Testing Interval: Tests were run from July 17^th, 2013 to July 23^rd, 2013 with three data points recorded each day. Only the highest and lowest values per day are displayed and used for the calculations in the tables.

Detailed Results

System Test – UnixBench

Unixbench runs a set of individual benchmark tests, aggregates the scores, and creates a final score to gauge the performance of Linux systems overall. From the Unixbench homepage:

The purpose of UnixBench is to provide a basic indicator of the performance of a Unix-like system; hence, multiple tests are used to test various aspects of the system’s performance. These test results are then compared to the scores from a baseline system to produce an index value, which is generally easier to handle than the raw scores. The entire set of index values is then combined to make an overall index for the system.

Do be aware that this is a system benchmark, not a CPU, RAM or disk benchmark. The results will depend not only on your hardware, but on your operating system, libraries, and even compiler.

Provider 1 has 3.7x the average performance of Provider 2 in the UnixBench Test.

CPU Test – 7 Zip Compression

With p7zip’s integrated benchmark feature, we test the performance of the virtual CPU by measuring the millions of instructions per second (MIPS) that it can handle when compressing a file.

Provider 1 has 2.4x the average performance of Provider 2 in the 7 Zip Compression Test.

Storage Test – Dbench

Dbench can be used to stress a filesystem or a server to see which workload it becomes saturated with and can also be used for prediction analysis to determine “How many concurrent clients/applications performing this workload can my server handle before response starts to lag?”

It is an open source benchmark designed by the Samba project as a free alternative to netbench, but dbench contains only file-system calls for testing the disk performance.

Provider 1 has 6.8x the average performance of Provider 2 in the DBench Test.

RAM Test – RAMSpeed SMP

The RAMSpeed test is an aggregate of several tests that measure COPY, SCALE, ADD and TRIAD functions for both integer and floating point values.

More information on COPY, SCALE, ADD, and TRIAD:

COPY transfers data from one memory location to another (A = B)
SCALE multiplies the data with a constant value before writing it (A = Bn)
ADD reads results from two different locations, adds those results and writes then to the new location (A = B + C)
TRIAD merges ADD and SCALE. It reads data from the first memory location, scales it (multiplies it), then adds data from the second one and writes to the new location (A = Bn + C)

Each test results in a score in MB/s. All scores are averaged to come up with the final score.

Provider 1 has 4.1x the average performance of Provider 2 in the RAMSpeed Test.

Internal Network Test – Iperf

Running iperf tests the network throughput between two virtual machines (VMs) within the same private network inside the data center. The results are important in understanding the possible network bottlenecks. Applications that require databases, which may pull from storage located off of the local server, need a large pipe to transfer data as efficiently as possible to load quickly from the server side. This is especially true for big data applications like Hadoop, which push massive amounts of data.
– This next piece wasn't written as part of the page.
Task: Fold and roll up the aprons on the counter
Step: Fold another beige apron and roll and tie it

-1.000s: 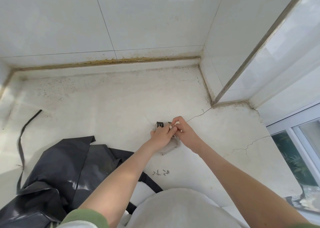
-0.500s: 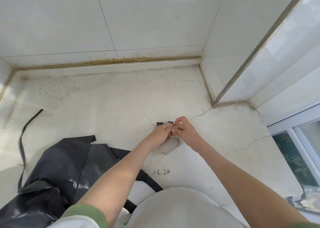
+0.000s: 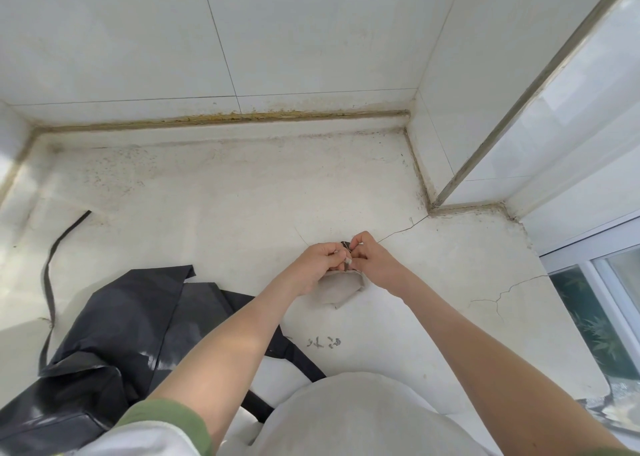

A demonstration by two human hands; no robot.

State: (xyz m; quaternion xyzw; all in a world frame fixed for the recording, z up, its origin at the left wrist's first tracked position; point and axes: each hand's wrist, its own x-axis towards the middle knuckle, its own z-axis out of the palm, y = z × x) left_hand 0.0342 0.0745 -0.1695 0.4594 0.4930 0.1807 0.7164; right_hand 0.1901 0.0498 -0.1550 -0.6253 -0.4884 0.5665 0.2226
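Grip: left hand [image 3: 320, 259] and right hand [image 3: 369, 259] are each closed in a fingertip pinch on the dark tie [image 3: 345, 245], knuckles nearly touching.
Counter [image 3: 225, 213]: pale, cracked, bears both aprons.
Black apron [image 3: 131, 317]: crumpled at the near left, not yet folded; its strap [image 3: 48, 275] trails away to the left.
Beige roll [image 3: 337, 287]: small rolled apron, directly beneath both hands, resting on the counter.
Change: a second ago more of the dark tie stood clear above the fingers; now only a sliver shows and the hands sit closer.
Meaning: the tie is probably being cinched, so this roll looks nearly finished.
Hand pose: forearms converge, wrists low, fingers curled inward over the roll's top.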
Throughput and bandwidth are often confused; while both measure the size of the pipe, bandwidth is the theoretical capacity, while throughput is the actual bandwidth the user actually receives. This is an important to distinguish for a cloud environment, where a 10GBit pipe may be split among many users.

Provider 1 has 120.3x the average internal network throughput of Provider 2 in the Iperf Test.

Conclusion

Before migrating to a public cloud, one should make sure that his or her due diligence includes performance considerations. Fast applications are needed in today’s marketplace and internal business environments. The differences above highlight the fact that not all services are created equal and the industry is not commoditized. There are significant performance discrepancies present among providers that cannot be revealed unless tested objectively and accurately. Ensure that your provider will be able to meet your application performance needs.